Candidates for APA President
Psychology has been very, very good to me! It has allowed me to move almost effortlessly from J.F.K.-inspired adventures in community psychology to independent practice to publishing. Along the way, 30 years of rich friendships have developed, I met Jude (my best friend and partner in all things for the past 36 years), and shared the joys of watching our daughter and son grow into talented, delightful and altogether magnificent adults. What a profession. I love it!
Education: I received my doctorate in clinical psychology from the APA-approved program at the University of Florida (scientist-practitioner model) and completed my clinical-community psychology internship at Southshore (Mass.) Community Mental Health Center.
Practice: I began my career as a psychologist in a community mental health center (CMHC) and later served four years as CMHC director. I was in independent practice as a clinical psychologist from 1974 to 1999.
Publishing: In 1979, Peter A. Keller, PhD, and I founded Professional Resource Press (PRP) to develop books, home study CE programs and other highly applied resources for practicing clinicians. I currently serve as PRP's president. I have authored and edited numerous books, articles and other professional materials.
American Psychological Association: I served nine years on the Council of Representatives, as co-chair of the Finance Committee and as chair of the Caucus of State and Provincial Representatives. I also served as chair of the Public Information Committee and as a member of the Continuing Professional Education Committee. I am a member of the Assembly of Scientist/Practitioner Psychologists, the Society of Clinical Psychology and the divisions of Independent Practice, Social Issues, State Affairs, Psychol-ogy and Law, Men and Masculinity, Psychopharmacology and Psycho-therapy.
Florida Psychological Association (FPA): I was president of FPA, and served 18 years on its Board of Directors, as treasurer and as chair of Florida's political action committee. I have been honored with FPA Awards for Outstanding Contributions to FPA, Distinguished Psychologist and Outstanding Contributions to Professional Psychology, and am the only male to ever receive an FPA Women's Issues award for "selfless dedication to the betterment of women within FPA, as well as APA...as not only a supporter of women and women's issues but as a mentor as well."
Other professional and public service and awards: In 1990, I served on the steering committee and as a participant in the National Conference on Scientist-Practitioner Education and Training for the Professional Practice of Psychology ("The Gainesville Conference"). I also served on the Council of Advisors to the President of the University of Florida, as a member of Sarasota County Florida (SRQ) Commission on the Status of Women and on the SRQ Children and Youth Services Advisory Commission. Gov. Lawton Chiles appointed me to Florida's Twelfth Judicial Circuit (12JC) Judicial Nominating Commission, and I later served on the 12JC's Task Force on Custody Evaluator Guidelines, 12JC Task Force on Shared Parental Responsibility Guidelines and 12JC Community Control Advisory Committee. In 1994, I received the Florida Twelfth Judicial Circuit Judges' Award for Outstanding Service to Children.
Ritt's candidate statement
APA and its members continue to make major contributions to psychological science, training and practice. Visionaries within our profession note the growing array of possibilities for expanding our scope of practice, research opportunities, educational initiatives and public policy advocacy.

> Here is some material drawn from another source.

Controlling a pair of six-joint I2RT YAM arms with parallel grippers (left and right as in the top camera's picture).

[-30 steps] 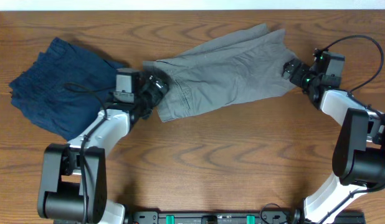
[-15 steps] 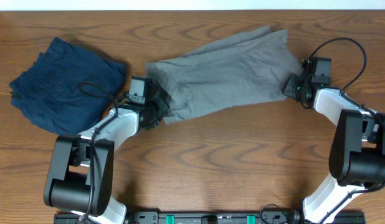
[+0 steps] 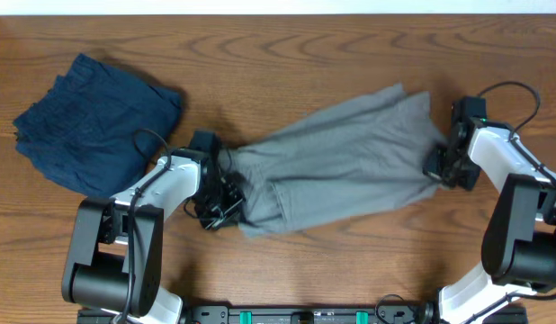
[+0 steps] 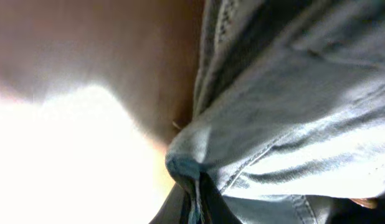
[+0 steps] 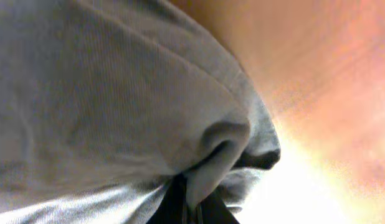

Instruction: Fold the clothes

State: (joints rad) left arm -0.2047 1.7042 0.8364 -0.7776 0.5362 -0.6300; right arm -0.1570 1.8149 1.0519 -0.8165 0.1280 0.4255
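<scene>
The light grey shorts point(image 3: 341, 166) hang stretched between my two grippers across the middle of the table. My left gripper point(image 3: 226, 205) is shut on their left end; in the left wrist view the grey shorts point(image 4: 292, 124) bunch into the pinched jaws at the left gripper point(image 4: 195, 208). My right gripper point(image 3: 438, 166) is shut on the right end, and the right wrist view shows a fold of the grey shorts point(image 5: 118, 106) drawn into the right gripper point(image 5: 191, 208). The dark navy garment point(image 3: 94, 121) lies crumpled at the far left, untouched.
The wooden table point(image 3: 350, 270) shows bare wood in front of the shorts and along the back. The arm bases stand at the front left point(image 3: 107, 270) and front right point(image 3: 521, 261). Cables loop over both wrists.
Both grippers went from open to shut on the ends of the grey shorts. They have since pulled the shorts toward the front of the table and lifted them taut.
</scene>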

However, I am very concerned about the negative perceptions held by many members who are not directly involved in APA governance. They complain that "APA is distant and out-of-touch...not very relevant to my professional life...doesn't seem to care what I think." Although perhaps not accurate, such perceptions need to be addressed and corrected because they obviously impact member satisfaction and can erode participation in council apportionment and presidential elections, convention attendance, membership retention and new member recruitment.
Before I discuss some of the initiatives I will implement if elected, let me note some of the assets that currently exist at APA that make those initiatives possible:
APA's dedicated, hardworking and talented staff. They serve us well and guide the implementation of policies, procedures and governance initiatives.
The psychologist members of APA's many boards, committees and task forces who volunteer countless hours of service for psychology and the association.
If elected, I will ask members to answer the question: "What can APA do for you?" Two of my first initiatives will be:
To develop a broad-based working group that can use APA's existing research and quick survey capabilities to assess a wide range of member expectation, satisfaction and quality improvement variables; disseminate the findings to all constituencies; and facilitate dialogue on possibilities for constructive changes.
To encourage divisions and state and provincial associations to identify, nominate, support and mentor members who have never served in APA governance but who have the insights, knowledge and skills to help grow new ideas and behaviors within APA.